Née en 1733, Marie-Josephte vit un premier mariage heureux avec Charles Bouchard, avant que ce dernier succombe à un accès de fièvres putrides. Peu après ce décès, elle convole en secondes noces avec son voisin immédiat, Louis-Étienne Dodier, homme irascible et brutal. Leurs relations sont orageuses, et les querelles violentes entre Dodier et son beau-père, Joseph Corriveau, abondent. Le matin du jeudi 27 janvier 1763, Dodier, 28 ans, est retrouvé sans vie dans la grange attenante à la résidence familiale. Le rapport du coroner conclut à une mort accidentelle. L’inhumation s’effectue avec célérité, mais les rumeurs vont bon train autour des circonstances nébuleuses du décès, et Joseph Dodier, frère de Louis, exige que l’on exhume le corps. L’autopsie permet de rejeter l’hypothèse première pour lui préférer celle de l’homicide. Joseph Corriveau et sa fille sont arrêtés et amenés à la Redoute royale, en attente de leur procès.
Ce dernier se déroule en contexte d’occupation militaire (1763), période de transition durant laquelle les autorités britanniques tentent d’asseoir leurs structures législatives. La cause est ponctuée de vices de procédure : les officiers de justice n’ont aucune formation et la plupart ne maîtrisent pas le français. À la fin d’audiences bâclées, le père Corriveau est reconnu coupable de meurtre et Marie-Josephte de complicité. Avant son exécution, Joseph Corriveau se met toutefois à table et impute les faits à sa fille. Un second procès a lieu au terme duquel Marie-Josephte admet avoir tué son mari à l’aide d’une hache. En conformité avec le Bloody Code anglais, le nouveau jugement stipule que la coupable doit être pendue puis exposée à la vue de tous, claquemurée dans un gibet de fer qui deviendra mythique.
Une centaine d’années sont par la suite nécessaires à la légende pour se « scénariser ». Vers 1850, la découverte de la cage dans le petit cimetière de Saint-Joseph-de-Lévis signe l’entrée en littérature de celle que la postérité retient sous le diminutif de « la Corriveau ». De Philippe Aubert de Gaspé à Louis Fréchette en passant par William Kirby, les écrivains de l’époque montent en épingle l’histoire de l’infortunée criminelle. Au sein des contes fantastiques, la Corriveau prend place aux côtés des divers feux follets, sorciers et autres diables. Bientôt, le nombre de ses victimes se chiffre à cinq puis à sept, tuées de façon toujours plus abracadabrante, et Marie-Josephte endosse plusieurs identités : « Barbe-Bleue en jupons », meurtrière en série, empoisonneuse et tutti quanti.
Ces représentations servent de baromètre et fournissent la mesure des changements sociopolitiques et culturels d’une époque donnée, illustrant à un moment l’oppression britannique sur les Canadiens français et la domination masculine imposée par le système patriarcal.
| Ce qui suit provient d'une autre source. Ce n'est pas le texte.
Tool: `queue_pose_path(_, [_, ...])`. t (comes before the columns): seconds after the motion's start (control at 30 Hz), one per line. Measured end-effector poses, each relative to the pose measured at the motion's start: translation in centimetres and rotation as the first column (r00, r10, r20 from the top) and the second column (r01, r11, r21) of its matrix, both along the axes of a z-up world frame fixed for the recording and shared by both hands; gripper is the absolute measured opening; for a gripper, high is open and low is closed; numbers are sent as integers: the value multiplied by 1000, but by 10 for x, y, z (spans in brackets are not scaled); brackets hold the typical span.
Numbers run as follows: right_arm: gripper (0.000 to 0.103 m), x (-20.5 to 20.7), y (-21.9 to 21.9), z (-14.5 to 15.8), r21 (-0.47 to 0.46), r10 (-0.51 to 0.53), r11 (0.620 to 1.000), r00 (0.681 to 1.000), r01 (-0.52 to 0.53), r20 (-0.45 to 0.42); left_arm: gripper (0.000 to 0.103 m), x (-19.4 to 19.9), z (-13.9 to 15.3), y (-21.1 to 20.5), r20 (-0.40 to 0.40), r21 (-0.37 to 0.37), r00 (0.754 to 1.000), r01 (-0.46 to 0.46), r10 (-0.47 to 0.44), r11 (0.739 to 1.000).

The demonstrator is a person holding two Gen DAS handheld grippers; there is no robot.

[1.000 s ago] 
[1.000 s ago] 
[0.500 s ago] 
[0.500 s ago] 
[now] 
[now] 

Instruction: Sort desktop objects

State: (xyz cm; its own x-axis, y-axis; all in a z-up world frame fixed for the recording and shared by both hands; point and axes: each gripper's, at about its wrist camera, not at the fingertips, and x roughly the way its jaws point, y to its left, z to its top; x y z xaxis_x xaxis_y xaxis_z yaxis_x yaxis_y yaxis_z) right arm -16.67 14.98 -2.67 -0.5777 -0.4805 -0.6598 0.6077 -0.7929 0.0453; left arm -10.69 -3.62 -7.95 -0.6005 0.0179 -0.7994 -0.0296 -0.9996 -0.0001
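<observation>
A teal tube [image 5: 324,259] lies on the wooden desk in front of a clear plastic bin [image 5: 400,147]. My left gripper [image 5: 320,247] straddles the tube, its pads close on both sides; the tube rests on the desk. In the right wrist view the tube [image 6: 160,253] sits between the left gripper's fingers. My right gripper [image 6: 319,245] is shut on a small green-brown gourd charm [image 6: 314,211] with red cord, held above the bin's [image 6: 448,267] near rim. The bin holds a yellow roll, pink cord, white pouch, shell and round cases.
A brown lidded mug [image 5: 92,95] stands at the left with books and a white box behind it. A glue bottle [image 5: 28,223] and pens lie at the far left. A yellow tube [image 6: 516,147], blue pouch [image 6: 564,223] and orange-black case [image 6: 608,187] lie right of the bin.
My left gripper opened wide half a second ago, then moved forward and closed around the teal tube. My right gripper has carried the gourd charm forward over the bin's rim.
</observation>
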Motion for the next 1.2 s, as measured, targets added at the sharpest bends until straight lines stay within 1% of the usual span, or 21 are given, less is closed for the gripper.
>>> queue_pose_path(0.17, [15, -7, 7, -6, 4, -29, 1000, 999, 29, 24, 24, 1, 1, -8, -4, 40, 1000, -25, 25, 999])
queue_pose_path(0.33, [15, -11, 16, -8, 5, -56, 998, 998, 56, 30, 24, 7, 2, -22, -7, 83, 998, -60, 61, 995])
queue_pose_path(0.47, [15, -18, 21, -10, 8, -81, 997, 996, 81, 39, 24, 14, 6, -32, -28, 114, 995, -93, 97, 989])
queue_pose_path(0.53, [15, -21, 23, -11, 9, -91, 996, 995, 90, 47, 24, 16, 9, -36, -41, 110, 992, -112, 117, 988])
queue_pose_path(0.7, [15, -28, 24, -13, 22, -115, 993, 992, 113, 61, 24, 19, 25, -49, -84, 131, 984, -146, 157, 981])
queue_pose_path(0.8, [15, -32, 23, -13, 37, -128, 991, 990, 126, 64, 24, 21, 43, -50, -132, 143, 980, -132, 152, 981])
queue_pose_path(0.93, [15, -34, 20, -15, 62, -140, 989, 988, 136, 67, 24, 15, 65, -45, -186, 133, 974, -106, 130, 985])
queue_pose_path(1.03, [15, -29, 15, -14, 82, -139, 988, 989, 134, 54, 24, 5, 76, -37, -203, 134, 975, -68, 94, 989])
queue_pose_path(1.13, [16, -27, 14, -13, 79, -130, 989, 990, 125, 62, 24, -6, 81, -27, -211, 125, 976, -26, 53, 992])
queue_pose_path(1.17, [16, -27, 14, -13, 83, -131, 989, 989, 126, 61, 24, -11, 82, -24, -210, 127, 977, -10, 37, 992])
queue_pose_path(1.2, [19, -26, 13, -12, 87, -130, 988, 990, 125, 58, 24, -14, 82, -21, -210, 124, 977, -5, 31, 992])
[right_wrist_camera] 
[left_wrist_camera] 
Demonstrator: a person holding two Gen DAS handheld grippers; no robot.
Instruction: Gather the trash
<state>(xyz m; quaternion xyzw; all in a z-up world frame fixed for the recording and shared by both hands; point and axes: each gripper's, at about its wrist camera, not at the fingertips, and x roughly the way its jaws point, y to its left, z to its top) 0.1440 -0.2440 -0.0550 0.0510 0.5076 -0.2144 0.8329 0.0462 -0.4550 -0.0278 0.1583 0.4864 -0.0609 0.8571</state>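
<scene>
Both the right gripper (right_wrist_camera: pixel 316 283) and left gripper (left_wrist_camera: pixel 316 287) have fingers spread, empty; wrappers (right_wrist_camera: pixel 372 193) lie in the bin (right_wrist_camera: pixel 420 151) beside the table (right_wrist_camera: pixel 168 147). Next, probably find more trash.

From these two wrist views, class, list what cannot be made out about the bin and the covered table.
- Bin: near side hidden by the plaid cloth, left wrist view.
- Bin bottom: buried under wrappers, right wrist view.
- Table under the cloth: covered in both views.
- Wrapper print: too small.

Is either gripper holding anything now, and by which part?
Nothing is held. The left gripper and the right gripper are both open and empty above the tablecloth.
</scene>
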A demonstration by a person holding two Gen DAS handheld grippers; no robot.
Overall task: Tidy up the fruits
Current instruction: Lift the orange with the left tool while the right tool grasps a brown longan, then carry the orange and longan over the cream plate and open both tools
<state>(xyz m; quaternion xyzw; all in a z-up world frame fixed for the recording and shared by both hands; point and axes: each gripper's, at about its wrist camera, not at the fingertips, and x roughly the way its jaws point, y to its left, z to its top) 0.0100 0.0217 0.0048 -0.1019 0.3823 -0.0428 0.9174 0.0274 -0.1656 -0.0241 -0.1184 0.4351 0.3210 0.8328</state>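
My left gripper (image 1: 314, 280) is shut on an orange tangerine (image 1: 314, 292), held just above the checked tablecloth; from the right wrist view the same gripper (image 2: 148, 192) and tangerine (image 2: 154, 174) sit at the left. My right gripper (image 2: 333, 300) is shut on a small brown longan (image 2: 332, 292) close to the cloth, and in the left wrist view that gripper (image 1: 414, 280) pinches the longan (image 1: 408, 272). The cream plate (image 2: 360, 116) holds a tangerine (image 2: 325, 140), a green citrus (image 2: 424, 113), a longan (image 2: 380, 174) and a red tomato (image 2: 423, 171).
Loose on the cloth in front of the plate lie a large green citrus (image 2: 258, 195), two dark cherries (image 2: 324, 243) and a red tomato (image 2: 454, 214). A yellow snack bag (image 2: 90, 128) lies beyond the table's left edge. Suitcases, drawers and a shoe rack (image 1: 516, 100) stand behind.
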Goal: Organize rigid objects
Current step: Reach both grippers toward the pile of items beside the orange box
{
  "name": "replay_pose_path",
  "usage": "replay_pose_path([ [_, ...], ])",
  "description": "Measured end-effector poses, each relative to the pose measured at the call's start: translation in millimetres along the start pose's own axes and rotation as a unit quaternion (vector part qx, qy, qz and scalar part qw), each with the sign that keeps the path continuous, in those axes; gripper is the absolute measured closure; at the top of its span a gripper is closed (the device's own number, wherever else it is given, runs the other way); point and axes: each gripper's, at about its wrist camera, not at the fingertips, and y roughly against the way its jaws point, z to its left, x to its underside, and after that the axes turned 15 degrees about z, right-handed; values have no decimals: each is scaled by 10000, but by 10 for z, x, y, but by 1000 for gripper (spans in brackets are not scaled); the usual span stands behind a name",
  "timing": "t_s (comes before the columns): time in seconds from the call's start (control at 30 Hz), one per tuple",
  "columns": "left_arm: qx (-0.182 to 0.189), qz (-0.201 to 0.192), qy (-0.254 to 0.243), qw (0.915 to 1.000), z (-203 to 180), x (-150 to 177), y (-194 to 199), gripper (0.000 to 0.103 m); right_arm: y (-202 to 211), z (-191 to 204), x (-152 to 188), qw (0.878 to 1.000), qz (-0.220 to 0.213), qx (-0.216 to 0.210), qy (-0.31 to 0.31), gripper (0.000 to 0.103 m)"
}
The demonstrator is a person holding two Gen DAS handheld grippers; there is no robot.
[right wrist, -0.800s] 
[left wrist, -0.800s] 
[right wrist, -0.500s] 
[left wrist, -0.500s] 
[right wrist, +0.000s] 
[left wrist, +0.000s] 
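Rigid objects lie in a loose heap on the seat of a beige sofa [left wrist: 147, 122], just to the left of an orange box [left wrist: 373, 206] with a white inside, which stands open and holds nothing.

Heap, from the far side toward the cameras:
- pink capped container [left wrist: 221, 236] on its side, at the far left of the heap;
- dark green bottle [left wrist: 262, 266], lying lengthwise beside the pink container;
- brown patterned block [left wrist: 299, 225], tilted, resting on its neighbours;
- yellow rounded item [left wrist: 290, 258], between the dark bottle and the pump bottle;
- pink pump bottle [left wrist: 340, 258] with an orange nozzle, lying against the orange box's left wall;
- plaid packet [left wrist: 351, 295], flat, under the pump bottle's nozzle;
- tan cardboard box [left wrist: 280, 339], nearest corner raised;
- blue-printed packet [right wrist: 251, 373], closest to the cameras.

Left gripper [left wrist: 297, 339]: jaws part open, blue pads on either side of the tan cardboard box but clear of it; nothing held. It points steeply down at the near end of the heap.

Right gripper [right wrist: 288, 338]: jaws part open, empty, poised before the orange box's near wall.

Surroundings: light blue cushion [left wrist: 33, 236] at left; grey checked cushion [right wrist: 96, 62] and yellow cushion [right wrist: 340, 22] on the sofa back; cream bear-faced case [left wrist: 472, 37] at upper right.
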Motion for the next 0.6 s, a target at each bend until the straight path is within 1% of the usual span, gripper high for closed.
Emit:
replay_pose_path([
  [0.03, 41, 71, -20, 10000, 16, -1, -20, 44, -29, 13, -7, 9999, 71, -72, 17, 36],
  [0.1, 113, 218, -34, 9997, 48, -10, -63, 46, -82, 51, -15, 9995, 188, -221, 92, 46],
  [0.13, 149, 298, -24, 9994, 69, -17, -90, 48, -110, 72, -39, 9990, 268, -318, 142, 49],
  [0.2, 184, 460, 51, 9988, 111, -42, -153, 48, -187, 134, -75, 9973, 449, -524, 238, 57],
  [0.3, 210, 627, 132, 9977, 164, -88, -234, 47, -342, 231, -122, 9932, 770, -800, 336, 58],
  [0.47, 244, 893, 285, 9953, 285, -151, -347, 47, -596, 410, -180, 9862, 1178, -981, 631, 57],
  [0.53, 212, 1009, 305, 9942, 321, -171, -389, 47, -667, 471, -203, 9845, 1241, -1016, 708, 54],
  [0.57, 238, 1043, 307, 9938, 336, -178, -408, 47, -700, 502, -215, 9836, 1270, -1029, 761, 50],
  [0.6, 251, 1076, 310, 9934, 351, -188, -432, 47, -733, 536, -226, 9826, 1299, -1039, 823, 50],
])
La patrimonialisation contemporaine de la Corriveau se joue sur tous les fronts : ballet, télévision, théâtre, gravure, peinture, chanson, partout cette figure s’immisce et se renouvelle. Aujourd’hui plus que jamais peut-être, elle continue d’errer entre la vie et la mort, dans les limbes de la mémoire collective, et réapparaît périodiquement sous le couvert d’une marque de bière, d’un toponyme ou d’un essai des plus réussis publié chez Septentrion.
Élaboré dans une langue qui a du chic, l’ouvrage de Catherine Ferland et Dave Corriveau ne manque pas de charmer l’amateur épris à la fois d’histoire, d’arts et de curiosités en tous genres. Par la trajectoire microhistorique qu’ils empruntent, les auteurs rejoignent plusieurs pans de l’histoire du Québec, tant judiciaire, social que culturel. La documentation est solidement établie, le travail d’archives fouillé. Une fois la lecture terminée, la Corriveau continue de hanter l’esprit : pas de répit pour les légendes. Fumant.